I’d seen a picture of a tree once, but the whole thing meant little to me. Bec put the sloop on course again. “It’s a queer, involved kind of symbolism on a dead world. …”

What else he might have said I don’t know, because just then I noticed something I didn’t like. Grale had Gelbore up against the rear wall of the cabin. By now she thought of herself as my girl, and so did I. She was too scared to resist, but she glanced at me, perplexed and distressed.

I shot across the cabin and jerked him away. Coolly he checked me, holding up his hand threateningly, dangerously.

“Hold it, man. A woman is everybody’s property.”

Bec looked at us, then turned back to the wheel. “What’s the matter with you, Klein? This isn’t too considerate.”

Hotly Gelbore and I exchanged feelings through the eyes. “The girl is mine!” I snarled. “Any klug who wants her passes me first.”

Becmath still did not deign to present more than his back to the argument, but he said sternly: “Now listen, you klugs. Any trouble over our little nomad girl and I myself will throw her off the sloop. So calm it.”

Grale had a slack-mouth grin. “And who gets the girl?”

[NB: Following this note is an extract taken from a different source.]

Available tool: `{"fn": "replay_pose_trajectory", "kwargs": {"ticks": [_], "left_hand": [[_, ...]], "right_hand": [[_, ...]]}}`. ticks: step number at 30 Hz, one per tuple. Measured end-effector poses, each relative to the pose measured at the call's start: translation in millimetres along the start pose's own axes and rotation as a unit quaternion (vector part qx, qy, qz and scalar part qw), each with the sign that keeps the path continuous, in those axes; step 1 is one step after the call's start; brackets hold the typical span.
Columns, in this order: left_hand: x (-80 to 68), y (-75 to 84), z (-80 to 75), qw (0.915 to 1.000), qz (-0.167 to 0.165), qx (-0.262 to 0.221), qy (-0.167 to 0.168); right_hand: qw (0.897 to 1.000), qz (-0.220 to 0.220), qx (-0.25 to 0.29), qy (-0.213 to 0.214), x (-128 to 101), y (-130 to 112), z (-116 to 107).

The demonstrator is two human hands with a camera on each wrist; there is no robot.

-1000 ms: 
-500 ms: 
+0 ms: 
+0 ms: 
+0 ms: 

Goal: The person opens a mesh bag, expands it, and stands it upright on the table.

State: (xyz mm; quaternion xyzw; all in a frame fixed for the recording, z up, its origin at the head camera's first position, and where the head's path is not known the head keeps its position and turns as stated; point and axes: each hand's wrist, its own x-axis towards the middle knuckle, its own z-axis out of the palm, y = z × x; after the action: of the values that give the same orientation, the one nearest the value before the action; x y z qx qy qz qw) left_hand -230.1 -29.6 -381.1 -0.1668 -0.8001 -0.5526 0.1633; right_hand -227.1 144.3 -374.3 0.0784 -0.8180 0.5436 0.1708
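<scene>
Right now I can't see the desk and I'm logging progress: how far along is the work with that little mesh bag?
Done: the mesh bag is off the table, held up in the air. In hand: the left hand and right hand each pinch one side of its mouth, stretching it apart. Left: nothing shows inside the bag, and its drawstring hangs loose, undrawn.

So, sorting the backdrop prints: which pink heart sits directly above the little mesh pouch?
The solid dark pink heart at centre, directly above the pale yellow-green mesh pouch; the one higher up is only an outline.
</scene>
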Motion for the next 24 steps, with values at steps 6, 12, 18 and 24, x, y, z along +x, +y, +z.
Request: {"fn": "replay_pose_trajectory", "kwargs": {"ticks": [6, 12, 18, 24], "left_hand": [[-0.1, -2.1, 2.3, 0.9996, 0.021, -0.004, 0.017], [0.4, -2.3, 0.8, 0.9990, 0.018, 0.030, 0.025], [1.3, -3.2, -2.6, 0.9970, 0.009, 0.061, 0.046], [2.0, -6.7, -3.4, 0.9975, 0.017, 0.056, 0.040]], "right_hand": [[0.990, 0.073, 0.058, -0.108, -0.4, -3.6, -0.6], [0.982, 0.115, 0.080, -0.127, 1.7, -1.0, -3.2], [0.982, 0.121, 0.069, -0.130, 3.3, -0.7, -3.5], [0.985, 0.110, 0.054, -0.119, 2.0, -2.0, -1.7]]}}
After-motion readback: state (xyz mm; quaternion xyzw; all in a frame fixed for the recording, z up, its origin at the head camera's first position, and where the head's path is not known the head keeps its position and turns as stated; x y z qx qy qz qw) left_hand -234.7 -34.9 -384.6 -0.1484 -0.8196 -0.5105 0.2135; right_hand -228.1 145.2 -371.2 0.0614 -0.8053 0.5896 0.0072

“Klein is over you. Do what he says.”

It didn’t make me feel good that Bec had to reassert my authority over the others like that; but at least I had Gelbore. Grale gave me a dirty look and then joined Reeth, Hassmann and Tone in a game of cards. Gelbore huddled with me in a corner, regarding them with fear.

“Don’t worry,” I murmured. “They had it hard enough in Klittmann not to hold any resentment. You just stick with me.”

“Sure, I’ll stick with you,” she murmured back, giving a little shiver.

I left her and dropped back into the seat next to Bec. “Thanks,” I said.

“Don’t thank me,” he replied harshly. His voice was hard and brutal, harder than I had ever heard it before.

Eventually we came to a broad river of clear water, which according to Harmen’s map we had to cross. Floating down the river were big slabs of the lighter-than-water rock that is found in some parts. When the stream proved too deep for the sloop to ford, Reeth proposed that we lash it to one of these slabs.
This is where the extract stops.